Estrutura do repressor[editar | editar código-fonte]

Duas subunidades funcionais LacI diméricas (vermelho + azul e verde + laranja) se ligam cada uma a uma sequência de operador de DNA (marcada). Essas duas subunidades funcionais são acopladas na região de tetramerização (marcada); assim, LacI tetramérico liga duas sequências de operador. Isso permite que LacI tetramérico induza um looping de DNA.

O repressor lac é uma proteína de quatro porções, um tetrâmero, com subunidades idênticas. Cada subunidade contém um motivo de hélice-volta-hélice (HTH) capaz de se ligar ao DNA. O local do operador onde o repressor se liga é uma sequência de DNA com simetria repetida invertida. Os dois meios-sítios de DNA do operador juntos se ligam a duas das subunidades do repressor. Embora as outras duas subunidades do repressor não apresentem função específica neste modelo, esse funcionamento não foi compreendido por muitos anos.

Eventualmente, foi descoberto que dois operadores adicionais estão envolvidos na regulação lac.[8] Um (O3) fica cerca de -90pb a montante de O1, no final do gene lacI, e o outro (O2) está a cerca de +410 bp a jusante de O1, na parte inicial de lacZ . Esses dois locais não foram encontrados nos primeiros trabalhos porque têm funções redundantes e as mutações individuais não afetam muito a repressão. Mutações únicas para O2 ou O3 têm apenas 2 a 3 efeitos no dobramento. No entanto, sua importância é demonstrada pelo fato de que um duplo mutante defeituoso em O2 e O3 é dramaticamente reprimido.

Mecanismo da indução[editar | editar código-fonte]
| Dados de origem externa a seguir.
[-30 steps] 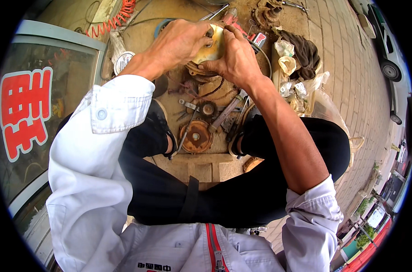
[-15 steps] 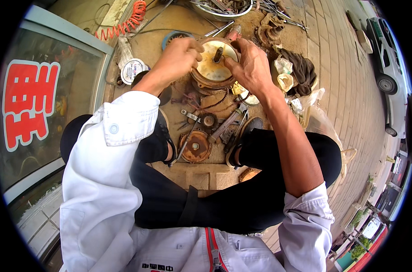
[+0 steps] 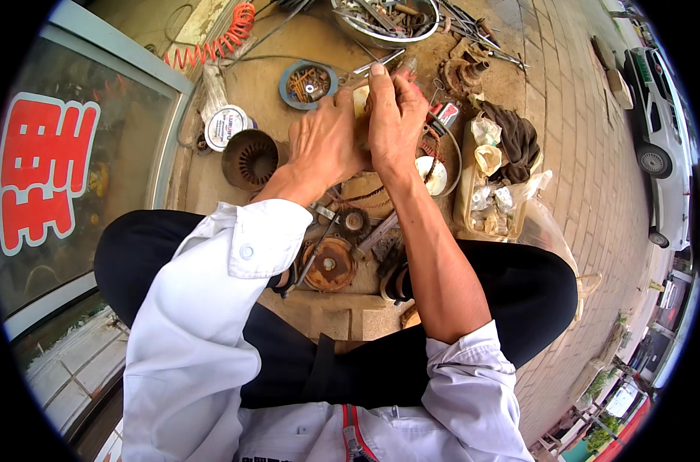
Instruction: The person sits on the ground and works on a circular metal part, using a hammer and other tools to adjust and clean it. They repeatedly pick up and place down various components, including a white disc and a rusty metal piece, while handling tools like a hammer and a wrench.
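Observation:
My left hand (image 3: 323, 138) and my right hand (image 3: 396, 123) are close together, fingers curled round a cream-and-rust round metal part (image 3: 360, 100), which they mostly hide. My right thumb points upward along it. Left of my wrist sits a dark hollow metal cylinder with inner slots (image 3: 248, 160). Below, between my feet, lie a rusty round plate (image 3: 330, 266), a dark toothed wheel (image 3: 354, 223) and loose tools. A white round piece (image 3: 431, 173) lies right of my right wrist.
A metal bowl of parts (image 3: 384, 17), a blue dish (image 3: 307, 83) and a white tub (image 3: 226, 127) sit around the work area. A glass door (image 3: 72, 246) borders the left. A tub with rags and bags (image 3: 488, 212) is right, beside paving and a parked white car (image 3: 666, 185).
My hands have drawn closer together and now cover the round part, whose cream face and central post showed earlier. The dark cylinder has come into clearer view beside my left arm.

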The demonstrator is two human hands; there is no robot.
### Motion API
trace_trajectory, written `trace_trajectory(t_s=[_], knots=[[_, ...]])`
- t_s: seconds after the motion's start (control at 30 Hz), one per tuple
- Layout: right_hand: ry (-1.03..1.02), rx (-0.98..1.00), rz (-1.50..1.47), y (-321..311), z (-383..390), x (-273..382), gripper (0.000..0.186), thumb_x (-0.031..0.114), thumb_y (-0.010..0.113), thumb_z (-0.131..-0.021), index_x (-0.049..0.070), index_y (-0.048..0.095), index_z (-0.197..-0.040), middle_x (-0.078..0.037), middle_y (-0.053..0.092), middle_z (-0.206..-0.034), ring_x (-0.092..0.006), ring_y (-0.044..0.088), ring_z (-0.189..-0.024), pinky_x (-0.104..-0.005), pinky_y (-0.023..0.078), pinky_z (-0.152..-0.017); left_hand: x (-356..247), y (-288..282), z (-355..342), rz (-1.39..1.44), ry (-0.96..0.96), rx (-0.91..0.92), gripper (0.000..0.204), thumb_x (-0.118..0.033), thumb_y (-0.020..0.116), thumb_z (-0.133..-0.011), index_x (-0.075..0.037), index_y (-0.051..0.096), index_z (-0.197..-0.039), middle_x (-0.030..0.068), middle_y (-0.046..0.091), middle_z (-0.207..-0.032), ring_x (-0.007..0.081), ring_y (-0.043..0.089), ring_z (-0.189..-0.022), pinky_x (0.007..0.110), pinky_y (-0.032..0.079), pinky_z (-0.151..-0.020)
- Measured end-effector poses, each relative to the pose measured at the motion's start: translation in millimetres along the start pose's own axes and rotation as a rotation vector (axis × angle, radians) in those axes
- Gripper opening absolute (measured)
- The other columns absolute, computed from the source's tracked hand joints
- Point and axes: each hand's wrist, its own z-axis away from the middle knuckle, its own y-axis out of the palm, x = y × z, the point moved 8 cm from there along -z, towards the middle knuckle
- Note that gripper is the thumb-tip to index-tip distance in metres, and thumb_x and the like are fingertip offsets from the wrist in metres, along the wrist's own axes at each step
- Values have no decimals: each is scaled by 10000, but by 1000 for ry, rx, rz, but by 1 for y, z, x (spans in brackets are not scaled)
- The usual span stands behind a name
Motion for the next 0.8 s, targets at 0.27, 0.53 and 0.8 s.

O repressor é uma proteína alostérica, ou seja, pode assumir uma de duas conformações ligeiramente diferentes, que estão em equilíbrio entre si. Em uma conformação, o repressor se ligará ao DNA do operador com alta especificidade, e na outra conformação ele perde sua especificidade por essa região. De acordo com o modelo clássico de indução, a ligação do indutor, seja alolactose ou IPTG (um análogo da alolactose), ao repressor afeta a distribuição do repressor entre as duas conformações. Assim, o repressor com indutor ligado é estável na conformação de não ligação ao DNA. No entanto, esse modelo simples apresenta algumas lacunas, já que o repressor está ligado de forma bastante estável ao DNA, mas é liberado rapidamente pela adição do indutor. Portanto, parece claro que um indutor também pode se ligar ao repressor quando este já está ligado ao DNA. Ainda não se sabe exatamente qual é o mecanismo exato dessa ligação.[9]

Operon lac em detalhes: Em baixas concentrações de glicose e na presença de lactose, lacI é liberada do operador pela alolactose e a proteína CAP-cAMP liga-se ao seu sítio de ativação, auxiliando a RNA polimerase. Logo temos altos níveis de transcrição; Em altas concentrações de glicose e sem lactose no meio, lacI reprime a transcrição e os genes não são expressos; Em baixas concentrações de glicose e na ausência de lactose, CAP-cAMP está ligada ao seu sítio de ativação, mas o repressor lacI também permanece ligado, logo não há expressão; E finalmente, em altas concentrações de glicose e disponibilidade de lactose, CAP não se liga ao seu sítio ativador pela baixa concentração de cAMP, mas lacI está ausente no operador, então os níveis de transcrição são basais.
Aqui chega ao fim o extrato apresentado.